Re: Critical failure of standby

От
Jeff Janes
Дата:
On Thu, Aug 11, 2016 at 10:39 PM, James Sewell <james.sewell@jirotech.com> wrote:
Hello,

We recently experienced a critical failure when failing to a DR environment.

This is in the following environment:

  • 3 x PostgreSQL machines in Prod in a sync replication cluster
  • 3 x PostgreSQL machines in DR, with a single machine async and the other two cascading from the first machine.
There was network failure which isolated Production from everything else, Production has no errors during this time (and has now come back OK).

DR did not tolerate the break, the following appeared in the logs and none of them can start postgres. There were no queries coming into DR at the time of the break.

Please note that the "Host Key verification failed" messages are due to the scp command not functioning. This means restore_command is not working to restore from the XLOG archive, but should not effect anything else.


In my experience, PostgreSQL issues its own error messages when restore_command fails.  So I see both the error from the command itself, and an error from PostgreSQL.  Why don't you see that?  Is the restore_command failing, but then reporting that it succeeded?  

And if you can't get files from the XLOG archive, why do you think that that is OK?

Cheers,

Jeff

Re: Critical failure of standby

От
James Sewell
Дата:
Those are all good questions.

Essentially this is a situation where DR is network separated from Prod - so I would expect the archive command to fail. I'll have to check the script it must not be passing the error back through to PostgreSQL.

This still shouldn't cause database corruption though right? - it's just not getting WALs.

Cheers,

James Sewell,
PostgreSQL Team Lead / Solutions Architect 

 

Suite 112, Jones Bay Wharf, 26-32 Pirrama Road, Pyrmont NSW 2009

On Tue, Aug 16, 2016 at 2:09 AM, Jeff Janes <jeff.janes@gmail.com> wrote:
On Thu, Aug 11, 2016 at 10:39 PM, James Sewell <james.sewell@jirotech.com> wrote:
Hello,

We recently experienced a critical failure when failing to a DR environment.

This is in the following environment:

  • 3 x PostgreSQL machines in Prod in a sync replication cluster
  • 3 x PostgreSQL machines in DR, with a single machine async and the other two cascading from the first machine.
There was network failure which isolated Production from everything else, Production has no errors during this time (and has now come back OK).

DR did not tolerate the break, the following appeared in the logs and none of them can start postgres.
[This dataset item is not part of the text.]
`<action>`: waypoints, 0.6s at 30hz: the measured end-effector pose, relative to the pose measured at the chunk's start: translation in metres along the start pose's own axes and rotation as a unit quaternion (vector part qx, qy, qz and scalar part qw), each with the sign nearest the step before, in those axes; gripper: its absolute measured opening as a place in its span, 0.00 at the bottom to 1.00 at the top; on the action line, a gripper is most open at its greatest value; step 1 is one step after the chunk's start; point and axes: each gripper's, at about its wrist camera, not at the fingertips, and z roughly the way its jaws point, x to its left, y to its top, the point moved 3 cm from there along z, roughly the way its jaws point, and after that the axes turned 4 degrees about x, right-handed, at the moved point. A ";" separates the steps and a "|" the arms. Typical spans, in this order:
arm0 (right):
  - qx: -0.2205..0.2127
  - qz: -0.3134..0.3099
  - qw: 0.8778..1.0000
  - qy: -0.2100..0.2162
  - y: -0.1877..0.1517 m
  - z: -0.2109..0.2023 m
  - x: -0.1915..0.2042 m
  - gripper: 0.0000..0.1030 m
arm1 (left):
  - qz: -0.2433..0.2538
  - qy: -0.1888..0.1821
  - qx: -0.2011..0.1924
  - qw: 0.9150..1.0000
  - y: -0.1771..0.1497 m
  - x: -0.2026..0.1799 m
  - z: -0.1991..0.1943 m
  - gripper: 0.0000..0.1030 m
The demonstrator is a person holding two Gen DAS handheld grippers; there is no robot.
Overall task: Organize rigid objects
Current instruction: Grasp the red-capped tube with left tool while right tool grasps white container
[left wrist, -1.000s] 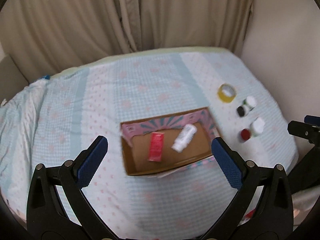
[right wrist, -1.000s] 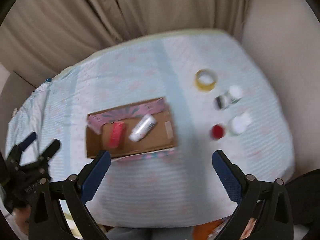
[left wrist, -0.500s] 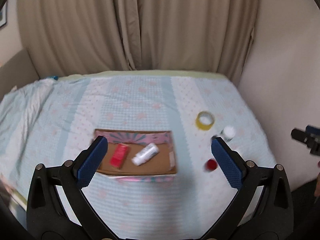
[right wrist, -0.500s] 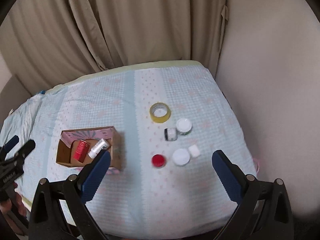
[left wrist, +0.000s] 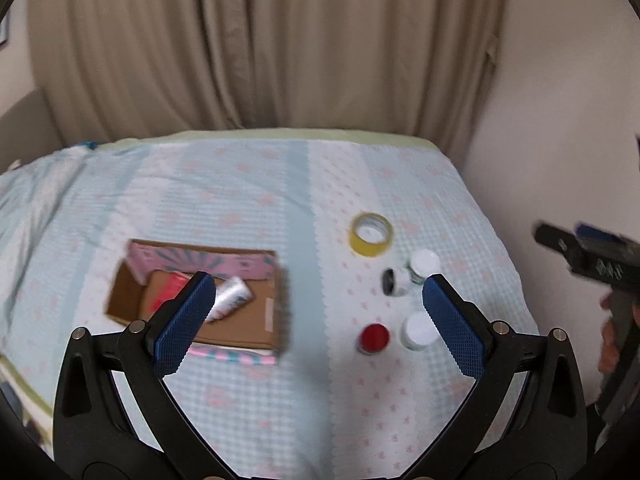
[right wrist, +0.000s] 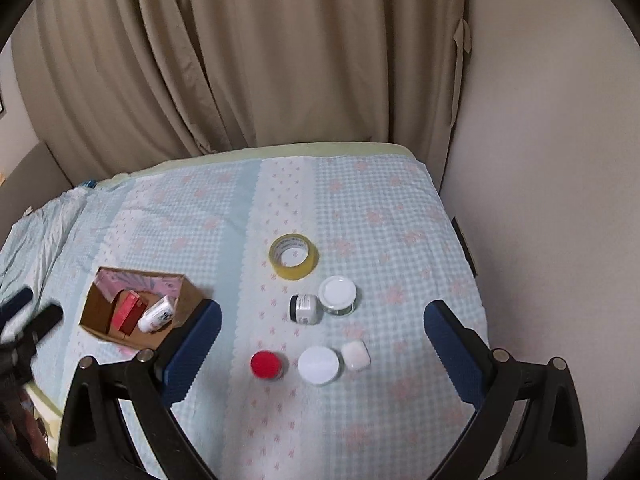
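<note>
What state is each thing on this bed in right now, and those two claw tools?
Cardboard box: open, holding two items.
Red packet: in box.
White bottle: lying in box.
Tape roll: flat on cover.
Red-lidded jar: upright, closed.
Black-capped jar: on its side.
Left gripper: open, empty.
Right gripper: open, empty.

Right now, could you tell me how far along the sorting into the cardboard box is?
Done: a red box and a white bottle lie in the cardboard box. In hand: nothing; the left gripper and right gripper are both open and empty. Left on the bedspread: the yellow tape roll, three white-lidded jars, a red-lidded jar and a small white case.
</note>
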 end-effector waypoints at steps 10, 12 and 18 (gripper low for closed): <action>0.003 -0.003 1.000 -0.026 -0.025 0.101 -0.030 0.98 | 0.057 -0.059 0.063 0.995 -0.076 -0.053 0.123 1.00; 0.011 -0.003 1.000 -0.028 -0.032 0.126 -0.037 0.98 | 0.053 -0.069 0.074 0.993 -0.092 -0.056 0.153 1.00; 0.036 -0.036 0.998 -0.034 -0.051 0.206 -0.046 0.98 | 0.044 -0.073 0.099 0.991 -0.132 -0.065 0.224 0.99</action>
There were no queries coming into DR at the time of the break.

Please note that the "Host Key verification failed" messages are due to the scp command not functioning. This means restore_command is not working to restore from the XLOG archive, but should not effect anything else.


In my experience, PostgreSQL issues its own error messages when restore_command fails.  So I see both the error from the command itself, and an error from PostgreSQL.  Why don't you see that?  Is the restore_command failing, but then reporting that it succeeded?  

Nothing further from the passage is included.